**PROBLEM DETAILS**
Reproduce the entries below exactly, but only from the line containing "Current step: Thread" to the line containing "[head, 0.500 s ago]", inclusive.

[[ SOURCE DATA open ]]

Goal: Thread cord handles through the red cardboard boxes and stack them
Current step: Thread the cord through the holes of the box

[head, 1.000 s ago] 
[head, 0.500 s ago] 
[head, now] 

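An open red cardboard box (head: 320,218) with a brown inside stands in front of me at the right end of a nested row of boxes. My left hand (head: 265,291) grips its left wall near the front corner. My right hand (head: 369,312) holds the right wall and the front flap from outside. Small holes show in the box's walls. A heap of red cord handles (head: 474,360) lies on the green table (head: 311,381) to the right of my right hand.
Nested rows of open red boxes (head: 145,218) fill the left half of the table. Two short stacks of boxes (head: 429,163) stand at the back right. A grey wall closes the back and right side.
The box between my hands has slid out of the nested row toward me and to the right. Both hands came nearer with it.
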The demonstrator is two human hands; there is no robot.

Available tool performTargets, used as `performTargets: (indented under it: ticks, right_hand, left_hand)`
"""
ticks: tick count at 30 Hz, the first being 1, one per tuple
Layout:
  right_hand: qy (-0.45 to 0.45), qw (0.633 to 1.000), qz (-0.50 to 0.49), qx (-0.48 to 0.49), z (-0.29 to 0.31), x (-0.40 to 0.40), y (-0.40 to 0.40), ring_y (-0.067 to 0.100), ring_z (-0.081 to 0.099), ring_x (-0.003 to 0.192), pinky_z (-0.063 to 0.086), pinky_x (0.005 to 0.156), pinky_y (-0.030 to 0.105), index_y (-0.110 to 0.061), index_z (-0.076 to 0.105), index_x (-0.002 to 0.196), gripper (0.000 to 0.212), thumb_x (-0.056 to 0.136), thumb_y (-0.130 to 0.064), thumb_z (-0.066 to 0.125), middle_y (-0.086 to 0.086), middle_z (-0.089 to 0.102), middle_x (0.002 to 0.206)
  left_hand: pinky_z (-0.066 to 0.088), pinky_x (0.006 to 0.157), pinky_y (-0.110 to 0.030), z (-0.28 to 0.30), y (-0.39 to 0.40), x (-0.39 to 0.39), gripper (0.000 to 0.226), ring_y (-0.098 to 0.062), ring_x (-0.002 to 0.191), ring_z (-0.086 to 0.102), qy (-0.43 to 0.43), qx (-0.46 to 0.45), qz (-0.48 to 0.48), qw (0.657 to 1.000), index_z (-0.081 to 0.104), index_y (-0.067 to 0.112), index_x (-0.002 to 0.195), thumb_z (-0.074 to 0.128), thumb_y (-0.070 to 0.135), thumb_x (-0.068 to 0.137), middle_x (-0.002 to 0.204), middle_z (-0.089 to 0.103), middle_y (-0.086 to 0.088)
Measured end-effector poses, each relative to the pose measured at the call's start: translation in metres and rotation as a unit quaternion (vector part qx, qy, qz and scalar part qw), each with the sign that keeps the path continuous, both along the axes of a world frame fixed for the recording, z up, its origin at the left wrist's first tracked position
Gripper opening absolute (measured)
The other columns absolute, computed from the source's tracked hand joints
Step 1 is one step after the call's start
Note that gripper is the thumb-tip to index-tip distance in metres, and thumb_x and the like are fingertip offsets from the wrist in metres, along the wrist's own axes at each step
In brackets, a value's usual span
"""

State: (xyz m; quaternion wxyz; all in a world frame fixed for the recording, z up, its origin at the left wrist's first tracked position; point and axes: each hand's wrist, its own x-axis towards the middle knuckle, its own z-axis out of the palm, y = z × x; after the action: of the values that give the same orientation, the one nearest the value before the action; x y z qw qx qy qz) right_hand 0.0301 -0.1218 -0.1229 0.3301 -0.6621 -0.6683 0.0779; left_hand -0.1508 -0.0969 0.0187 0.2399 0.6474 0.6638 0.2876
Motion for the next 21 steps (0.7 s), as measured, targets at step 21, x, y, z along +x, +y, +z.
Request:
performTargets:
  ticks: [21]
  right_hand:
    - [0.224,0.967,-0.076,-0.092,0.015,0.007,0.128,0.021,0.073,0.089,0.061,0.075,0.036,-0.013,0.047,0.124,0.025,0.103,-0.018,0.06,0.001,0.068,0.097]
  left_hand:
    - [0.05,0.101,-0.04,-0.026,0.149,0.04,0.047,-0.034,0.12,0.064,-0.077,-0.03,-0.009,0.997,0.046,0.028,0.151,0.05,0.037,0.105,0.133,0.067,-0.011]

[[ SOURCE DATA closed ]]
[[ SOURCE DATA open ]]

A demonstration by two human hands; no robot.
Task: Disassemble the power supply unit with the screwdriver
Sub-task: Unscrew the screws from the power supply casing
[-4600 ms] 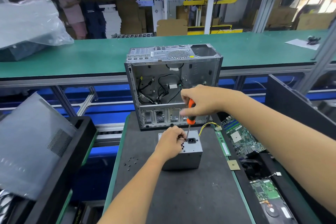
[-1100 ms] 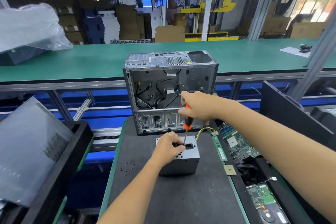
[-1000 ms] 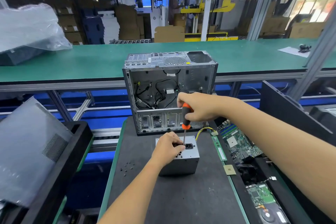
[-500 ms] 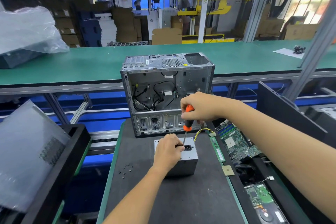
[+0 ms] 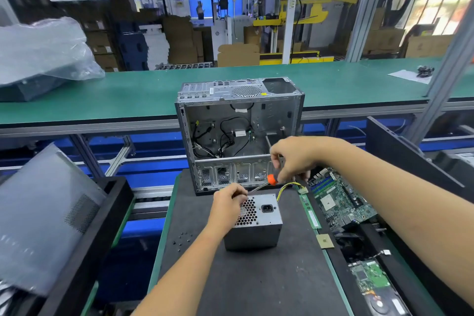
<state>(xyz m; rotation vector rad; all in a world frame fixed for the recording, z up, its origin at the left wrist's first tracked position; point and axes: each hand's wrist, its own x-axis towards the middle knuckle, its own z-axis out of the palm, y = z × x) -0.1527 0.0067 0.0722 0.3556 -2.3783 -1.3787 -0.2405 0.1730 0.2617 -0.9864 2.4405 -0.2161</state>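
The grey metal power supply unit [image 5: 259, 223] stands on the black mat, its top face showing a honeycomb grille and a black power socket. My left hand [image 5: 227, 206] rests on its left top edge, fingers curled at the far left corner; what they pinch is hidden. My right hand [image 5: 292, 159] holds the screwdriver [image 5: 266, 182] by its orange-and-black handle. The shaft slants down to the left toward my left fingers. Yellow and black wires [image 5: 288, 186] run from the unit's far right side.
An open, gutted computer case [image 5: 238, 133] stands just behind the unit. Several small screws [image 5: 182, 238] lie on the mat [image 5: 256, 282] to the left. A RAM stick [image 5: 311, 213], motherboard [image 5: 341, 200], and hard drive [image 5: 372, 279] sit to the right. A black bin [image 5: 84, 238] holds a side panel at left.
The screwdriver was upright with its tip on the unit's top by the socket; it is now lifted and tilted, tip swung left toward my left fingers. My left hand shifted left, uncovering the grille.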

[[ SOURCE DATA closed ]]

**RESPONSE TO THE TASK**
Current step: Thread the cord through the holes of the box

[head, 1.000 s ago] 
[head, 0.500 s ago] 

The exercise requires no further output.